Pujo Vacation 2025: Trip to Chilapata, Gorubathan
The rains, this year, were reluctant to go away. And with the Pujos being quite early we wondered if the deluge would smear those days wet. Thankfully the rains spared the Puja days on most days and with the blue skies, fluffy clouds, sound of the dhaak, elaborate feasts and dhunuchi nach, sindoor khela we welcomed and later tearfully bade farewell to the Goddess. Like the previous year we spent the Pujas at our Cooch Behar home. And the Dooars being at a stone's throw distance from our home, we spent a night at the Bamboo Village Resort on the edge of the Chilapata forest and later explored the Gorubathan hills through roads that did not exist on a map before departing for Calcutta. This is the account of those few days.
On Ashtami morning, with grey skies and scattered rain, we rolled out from our home and were headed towards The Dabri Tea Lounge - a chic boutique stop on the fringes of the Buxa forest on NH317. As soon as we crossed Alipurduar town, the forests took over and with a mild wind blowing, we gradually lowered the windows to let the untainted forest air fill our breathe.

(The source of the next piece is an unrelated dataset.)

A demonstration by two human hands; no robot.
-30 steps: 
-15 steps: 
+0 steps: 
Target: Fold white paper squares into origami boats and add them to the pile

The tea lounge is situated right beside the highway and faces a tea garden on the other side. The early lunch of Tea, Sandwiches and Pizzas was the perfect start for the next phase of the drive. We took the highway again during our onwards journey to the Bamboo Village Resort. There are some nice pitstops along this highway which connects Bengal with the North East, with the Nimti Dhaba being one such place.

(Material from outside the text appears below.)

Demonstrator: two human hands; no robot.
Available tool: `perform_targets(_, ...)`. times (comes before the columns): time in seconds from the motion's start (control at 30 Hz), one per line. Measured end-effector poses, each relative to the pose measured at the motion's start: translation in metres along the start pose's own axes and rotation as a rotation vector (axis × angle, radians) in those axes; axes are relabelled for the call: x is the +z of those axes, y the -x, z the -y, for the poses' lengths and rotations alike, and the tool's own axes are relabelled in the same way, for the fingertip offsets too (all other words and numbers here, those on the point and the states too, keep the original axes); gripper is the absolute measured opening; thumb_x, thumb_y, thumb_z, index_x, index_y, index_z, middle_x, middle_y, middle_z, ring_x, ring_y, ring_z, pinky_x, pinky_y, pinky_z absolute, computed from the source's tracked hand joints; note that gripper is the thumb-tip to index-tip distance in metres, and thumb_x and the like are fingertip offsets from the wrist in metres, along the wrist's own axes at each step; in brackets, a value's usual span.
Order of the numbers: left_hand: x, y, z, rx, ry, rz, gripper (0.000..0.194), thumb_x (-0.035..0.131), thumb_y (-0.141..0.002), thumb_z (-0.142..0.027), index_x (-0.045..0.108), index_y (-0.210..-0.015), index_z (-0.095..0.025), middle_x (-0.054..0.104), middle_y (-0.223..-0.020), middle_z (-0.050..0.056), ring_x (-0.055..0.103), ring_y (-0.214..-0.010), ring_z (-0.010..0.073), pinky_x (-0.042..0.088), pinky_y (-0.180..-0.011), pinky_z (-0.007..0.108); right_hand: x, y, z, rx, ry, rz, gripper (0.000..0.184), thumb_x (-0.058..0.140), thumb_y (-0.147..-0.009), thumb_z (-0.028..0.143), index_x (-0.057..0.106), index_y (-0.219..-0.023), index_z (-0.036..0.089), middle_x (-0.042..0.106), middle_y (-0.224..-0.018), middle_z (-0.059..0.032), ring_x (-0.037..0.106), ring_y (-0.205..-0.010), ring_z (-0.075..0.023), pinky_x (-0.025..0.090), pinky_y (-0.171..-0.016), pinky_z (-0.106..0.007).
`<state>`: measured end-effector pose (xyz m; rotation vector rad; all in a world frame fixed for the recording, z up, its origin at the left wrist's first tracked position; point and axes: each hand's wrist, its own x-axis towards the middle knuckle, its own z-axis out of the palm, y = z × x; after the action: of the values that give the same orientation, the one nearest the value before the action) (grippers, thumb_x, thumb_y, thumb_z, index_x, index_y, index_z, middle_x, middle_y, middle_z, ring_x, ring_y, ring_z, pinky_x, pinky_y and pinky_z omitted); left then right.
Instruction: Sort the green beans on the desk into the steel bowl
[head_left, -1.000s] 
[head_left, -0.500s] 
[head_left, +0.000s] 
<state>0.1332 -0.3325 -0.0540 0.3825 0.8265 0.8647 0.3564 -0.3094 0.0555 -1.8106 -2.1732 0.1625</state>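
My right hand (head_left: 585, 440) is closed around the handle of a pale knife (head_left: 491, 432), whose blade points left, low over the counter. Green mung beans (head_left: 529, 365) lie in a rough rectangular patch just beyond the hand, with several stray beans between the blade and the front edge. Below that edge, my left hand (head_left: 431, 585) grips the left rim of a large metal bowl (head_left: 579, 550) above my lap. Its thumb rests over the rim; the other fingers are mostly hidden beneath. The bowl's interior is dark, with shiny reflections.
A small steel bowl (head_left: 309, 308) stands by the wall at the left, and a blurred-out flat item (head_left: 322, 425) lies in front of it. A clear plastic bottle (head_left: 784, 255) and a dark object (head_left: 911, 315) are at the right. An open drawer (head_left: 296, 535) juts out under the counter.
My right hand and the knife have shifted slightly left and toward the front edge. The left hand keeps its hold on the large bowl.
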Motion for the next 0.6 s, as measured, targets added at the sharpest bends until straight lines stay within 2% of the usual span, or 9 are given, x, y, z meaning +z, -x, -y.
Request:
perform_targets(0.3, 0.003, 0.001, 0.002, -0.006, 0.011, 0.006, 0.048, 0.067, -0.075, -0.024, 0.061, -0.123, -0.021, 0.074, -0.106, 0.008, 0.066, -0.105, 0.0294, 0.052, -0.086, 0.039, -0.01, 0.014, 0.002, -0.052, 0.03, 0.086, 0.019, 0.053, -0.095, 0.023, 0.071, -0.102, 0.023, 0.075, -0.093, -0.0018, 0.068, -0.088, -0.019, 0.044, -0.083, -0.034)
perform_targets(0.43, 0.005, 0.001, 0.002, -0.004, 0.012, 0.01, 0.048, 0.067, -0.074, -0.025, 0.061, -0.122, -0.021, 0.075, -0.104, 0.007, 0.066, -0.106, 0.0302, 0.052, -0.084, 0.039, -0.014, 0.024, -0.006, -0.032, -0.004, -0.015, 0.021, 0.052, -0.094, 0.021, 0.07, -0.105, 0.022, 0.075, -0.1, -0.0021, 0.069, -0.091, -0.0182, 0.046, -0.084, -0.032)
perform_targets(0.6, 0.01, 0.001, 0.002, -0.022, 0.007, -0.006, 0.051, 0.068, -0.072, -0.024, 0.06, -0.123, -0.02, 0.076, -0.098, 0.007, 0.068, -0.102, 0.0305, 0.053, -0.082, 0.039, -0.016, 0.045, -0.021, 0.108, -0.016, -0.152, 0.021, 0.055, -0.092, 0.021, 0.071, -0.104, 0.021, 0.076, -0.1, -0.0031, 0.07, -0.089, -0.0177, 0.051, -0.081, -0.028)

The short drive was a delight: The abundant rains had caused the forested stretches to run amok. Creepers grew wild, trees were of the greenest of hues, the air was moist and the breeze often moisture laden. Chatim flowers were blooming and so were the Shiuli flowers that lay at the foot of the trees every morning. On the horizon one could see the fluffy clouds and at the cynosure of it all stood the Goddess Durga - being a Bengali, it tugs at our heart strings.
Turning off from the highway, we took a village road cutting through cultivation fields, which later gave way to forested stretches. We finally reached the Bamboo Village Resort around 1600 HRS. An added bonus was, this 20+ years old property was set in the fringes of tea gardens. Our room, priced at 3000 per night, had elements of bamboo artwork and equipped with necessary amenities. 

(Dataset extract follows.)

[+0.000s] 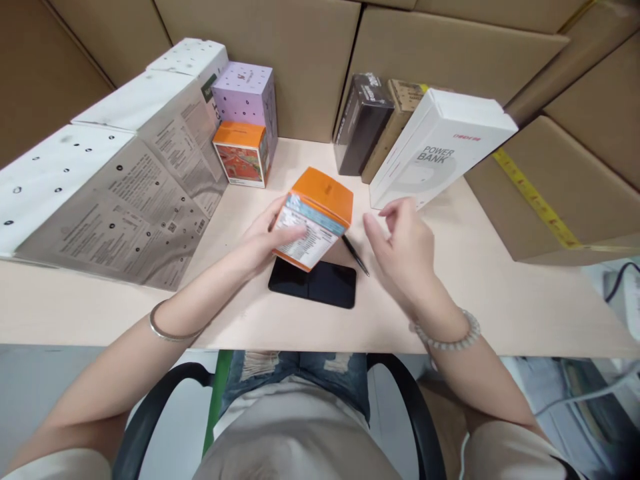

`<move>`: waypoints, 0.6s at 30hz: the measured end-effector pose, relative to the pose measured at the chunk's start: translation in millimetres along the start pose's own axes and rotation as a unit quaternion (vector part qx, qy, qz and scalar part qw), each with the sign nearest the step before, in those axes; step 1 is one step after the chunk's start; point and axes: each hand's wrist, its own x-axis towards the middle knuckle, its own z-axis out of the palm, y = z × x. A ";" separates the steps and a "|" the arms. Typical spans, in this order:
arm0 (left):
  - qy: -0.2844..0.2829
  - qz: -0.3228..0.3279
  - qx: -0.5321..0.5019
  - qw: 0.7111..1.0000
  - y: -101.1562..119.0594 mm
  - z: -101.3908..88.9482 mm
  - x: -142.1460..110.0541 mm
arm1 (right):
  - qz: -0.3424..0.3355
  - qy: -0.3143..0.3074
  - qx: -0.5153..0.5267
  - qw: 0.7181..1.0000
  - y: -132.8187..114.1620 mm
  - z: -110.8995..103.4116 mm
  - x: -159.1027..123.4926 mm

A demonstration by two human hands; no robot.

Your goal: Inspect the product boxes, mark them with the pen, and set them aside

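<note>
An orange and white carton [314, 220] is in my left hand [267, 233]. The thumb presses on its printed white and blue label face, and the other fingers go behind the box, out of sight. The carton is tilted above the desk, with its orange top facing away. My right hand [403, 243] hovers to the right of it with fingers loosely curled, thumb and index tips slightly apart and nothing visible between them. Below the carton a black smartphone [313, 281] lies on the desk. A dark pen [356, 255] lies between the phone and my right hand.
Large white cartons [120, 193] line the left side, beside a purple box [245, 87] and another orange box [241, 155]. At the back right stand a black box [361, 127], a brown box [387, 133] and a white power bank box [443, 150]. Cardboard walls [265, 40] surround the desk.
</note>
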 end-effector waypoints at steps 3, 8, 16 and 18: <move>0.015 -0.036 -0.092 0.995 11.4 9.5 -1.4 | 0.101 -0.222 -0.143 0.959 -4.6 -2.7 10.4; 0.036 -0.067 -0.173 0.982 23.9 22.7 -5.4 | 0.042 -0.339 -0.201 0.918 -7.7 2.3 16.4; 0.035 -0.013 -0.116 0.993 -0.6 8.6 3.9 | 0.004 -0.227 0.046 0.973 20.8 6.9 19.7; -0.001 -0.023 -0.099 0.995 -4.3 3.9 5.8 | 0.002 -0.149 0.244 0.958 29.2 11.3 22.5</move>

We went on a walk to the tea gardens and saw an orange horizon as twilight descended. At night, when we stepped out on the balcony, we saw silhouettes of huge sal trees and in the darkness heard shrill pitched cries of insects and glowing fire flies. When we went to the dining area, a cold wind was blowing, that indicated it might have rained somewhere. We had a homely dinner of rice, dal, aloo posto and chicken curry.


The next morning, we checked out after breakfast. The Chilapata safari was closed that day and we lost quite sometime in between, due to which our plan to explore the Gorubathan hills had to be postponed by a day. That night we stayed at our home and the started for Gorubathan hills the next day.